An energy-infrastructure company this week will test whether a
once-hot investment on Wall Street is poised for a rebound in the
IPO market.
Noble Midstream Partners LP, a master-limited partnership, is
aiming to raise up to $263 million in a U.S. initial public
offering late Wednesday, according to people familiar with the
offering, in what would be the first IPO of an MLP in more than a
year.
MLPs, which earn their money through long-term contracts
charging oil-and-gas producers to transport or store their
products, proliferated over the last decade during the U.S. energy
boom. They attracted investors with steady payouts that offered tax
advantages and income during a time of ultralow interest rates.
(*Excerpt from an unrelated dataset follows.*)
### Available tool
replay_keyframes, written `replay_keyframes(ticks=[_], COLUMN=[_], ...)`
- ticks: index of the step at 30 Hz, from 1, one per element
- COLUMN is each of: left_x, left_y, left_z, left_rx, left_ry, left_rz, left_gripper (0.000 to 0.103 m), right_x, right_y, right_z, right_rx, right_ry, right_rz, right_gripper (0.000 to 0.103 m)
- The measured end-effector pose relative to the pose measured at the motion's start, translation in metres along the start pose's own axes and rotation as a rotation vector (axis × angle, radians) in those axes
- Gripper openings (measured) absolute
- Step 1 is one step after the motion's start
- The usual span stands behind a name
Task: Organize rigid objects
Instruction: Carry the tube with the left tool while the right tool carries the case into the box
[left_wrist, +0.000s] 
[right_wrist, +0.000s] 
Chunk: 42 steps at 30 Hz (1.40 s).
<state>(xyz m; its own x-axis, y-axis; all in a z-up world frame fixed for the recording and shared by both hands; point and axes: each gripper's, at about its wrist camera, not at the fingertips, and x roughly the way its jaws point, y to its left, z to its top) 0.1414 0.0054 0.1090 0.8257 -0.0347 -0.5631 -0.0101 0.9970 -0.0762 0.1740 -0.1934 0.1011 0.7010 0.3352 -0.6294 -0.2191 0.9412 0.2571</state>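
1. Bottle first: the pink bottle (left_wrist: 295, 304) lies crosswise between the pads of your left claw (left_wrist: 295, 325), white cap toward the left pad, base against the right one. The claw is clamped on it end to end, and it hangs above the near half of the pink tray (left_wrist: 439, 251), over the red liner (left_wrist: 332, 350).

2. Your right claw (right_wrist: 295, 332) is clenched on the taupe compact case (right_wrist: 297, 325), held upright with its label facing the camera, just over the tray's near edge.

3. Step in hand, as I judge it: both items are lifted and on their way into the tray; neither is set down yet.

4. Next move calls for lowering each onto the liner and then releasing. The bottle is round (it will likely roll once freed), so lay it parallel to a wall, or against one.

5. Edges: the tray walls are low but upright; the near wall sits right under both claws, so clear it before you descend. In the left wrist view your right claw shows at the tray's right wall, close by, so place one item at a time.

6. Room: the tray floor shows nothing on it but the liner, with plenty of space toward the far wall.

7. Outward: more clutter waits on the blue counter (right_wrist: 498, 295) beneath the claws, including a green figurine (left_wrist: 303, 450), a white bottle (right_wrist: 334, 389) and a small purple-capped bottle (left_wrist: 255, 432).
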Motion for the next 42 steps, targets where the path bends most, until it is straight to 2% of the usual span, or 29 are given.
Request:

Between 2010 and 2014, investors poured a net $44 billion into
energy pipeline and storage funds, according to Morningstar Inc. In
2014, MLP IPOs raised roughly $7.3 billion.
But that changed last year with sharp declines in the price of
crude oil. Investors began to worry that distressed producers would
slide into bankruptcy, and that judges might allow them to break
free of contracts that bring MLPs stable fees for pipeline
partnerships.
This is Noble Midstream's second attempt to go public. Last
November, management launched its roadshow for investors, but
ultimately withdrew the offering because of unfavorable market
conditions, the company said at the time. It is looking to sell
12.5 million shares at between $19 and $21 apiece, according to a
regulatory filing.
"If the deal goes well it certainly will show that the healing
has begun and investors are looking at this asset class from a
different lens than they were six months ago," said Chris Eades,
portfolio manager for several MLP strategies at ClearBridge
Investments, who is considering the Noble Midstream IPO.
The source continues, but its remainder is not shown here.